Другой писатель „Нового времени“, В. П., такой же, должно быть, любитель картин на версальский манер, как его неизвестный товарищ. Какой курьезный господин! Ему непременно нужно, чтоб картины войны были полны лжи, припрятываний и подкрашиваний, и тогда только он будет доволен и счастлив. Он с каким-то медным лбом спрашивает: „Зачем обезображенного мяса в картинах так много?“ и никак, бедняга, не в состоянии отгадать простого ответа: оттого, что так много его в самом деле и было. Как это понять, о нет! Боже сохрани, ему надо в картине поменьше того, что есть, и побольше того, чего нет и не было; не то сейчас — „ложь, сатира, неправда, злостное подчеркиванье!“ Какое ему дело до того, что турки, в самом деле, варварски обезобразили и по-разбойничьи ограбили тела избитых русских под Телишем? Пусть это было, только не смей представлять этого: это неправда, этого не должен никто видеть, это надо спрятать и позабыть, только бы налицо были трубы и барабаны! И этакие-то господа смеют говорить за других, за целую массу русских смеют уверять: „Глубоко и сердечно обидится русское, простое мужицкое или солдатское сердце за правду этих картин“. Да подите вы, отстаньте с вашим „простым мужицким и солдатским сердцем“, держите его дома, для собственного употребления! Кому оно нужно, это ваше „простое русское сердце“, чудно премудрое и карикатурно обидчивое? Подите, побывайте только на выставке, послушайте, что там думают и говорят все тысячи настоящих, не газетно-фельетонных русских, и вы узнаете, обижаются ли и плачутся ли они на Верещагина, взыскивают ли с него за то, что он не дает своими картинами того пошлого „мира и спокойствия“, которого вам так бы хотелось.
Да, еще: непременно, чтоб тут были „молящиеся“, чтоб краски не были „слишком мрачны“ — ну, вот тогда и будет налицо настоящая история. Что за карикатура!
Но что всего смешнее и печальнее: оба писателя, и неизвестный, и известный, в превеликом неудовольствии на Верещагина, зачем он не написал таких-то и таких-то сцен из турецко-болгарской войны, зачем пропустил то, зачем не изобразил этого? Да кто вам сказал, великие ценители и судьи, что Верещагин закаялся больше писать картины из этой войны, и что до сих пор изобразил, на том только и остановится? Может быть, у него в голове еще сто картин, таких же великих созданий, как большинство нынешних.
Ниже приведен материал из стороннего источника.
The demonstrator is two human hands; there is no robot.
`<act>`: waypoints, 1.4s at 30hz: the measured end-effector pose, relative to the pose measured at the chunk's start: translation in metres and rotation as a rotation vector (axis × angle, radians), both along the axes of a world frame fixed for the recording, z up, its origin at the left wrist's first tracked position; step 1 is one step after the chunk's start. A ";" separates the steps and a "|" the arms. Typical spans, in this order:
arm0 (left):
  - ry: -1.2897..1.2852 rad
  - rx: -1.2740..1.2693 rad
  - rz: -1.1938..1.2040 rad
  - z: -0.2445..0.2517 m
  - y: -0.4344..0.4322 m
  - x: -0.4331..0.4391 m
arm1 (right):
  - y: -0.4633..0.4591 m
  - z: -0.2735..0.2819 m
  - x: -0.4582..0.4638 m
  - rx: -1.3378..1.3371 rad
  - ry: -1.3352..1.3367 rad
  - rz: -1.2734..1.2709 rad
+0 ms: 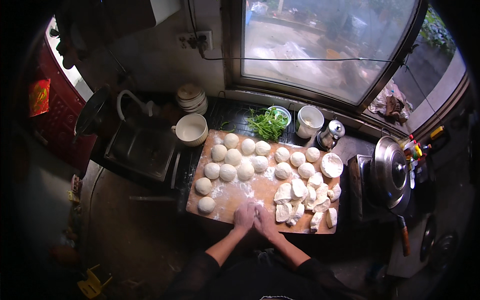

Или вы наверное знаете, что только в ваши премудрые головишки могло войти понятие о том, сколько великодушия, храбрости, неслыханных подвигов самоотвержения и величавой в своей простоте человечности проявили несметные тысячи русских, побывавших на войне, военных и статских, старых и молодых, мужчин и женщин, иногда даже полудетей? Неужели Верещагин, с широким сердцем и глубокою художественною натурою, меньше это понимал, он, все это видевший собственными глазами на поле битвы, сам под ядрами и гранатами, чем вы, комфортабельно гревшиеся у печки в Петербурге? Или же он провинился тем, что берет сюжеты для своих картин, один за другим, не в том порядке, как вы прикажете, а как диктует ему его собственное, объятое вдохновением чувство и воображение?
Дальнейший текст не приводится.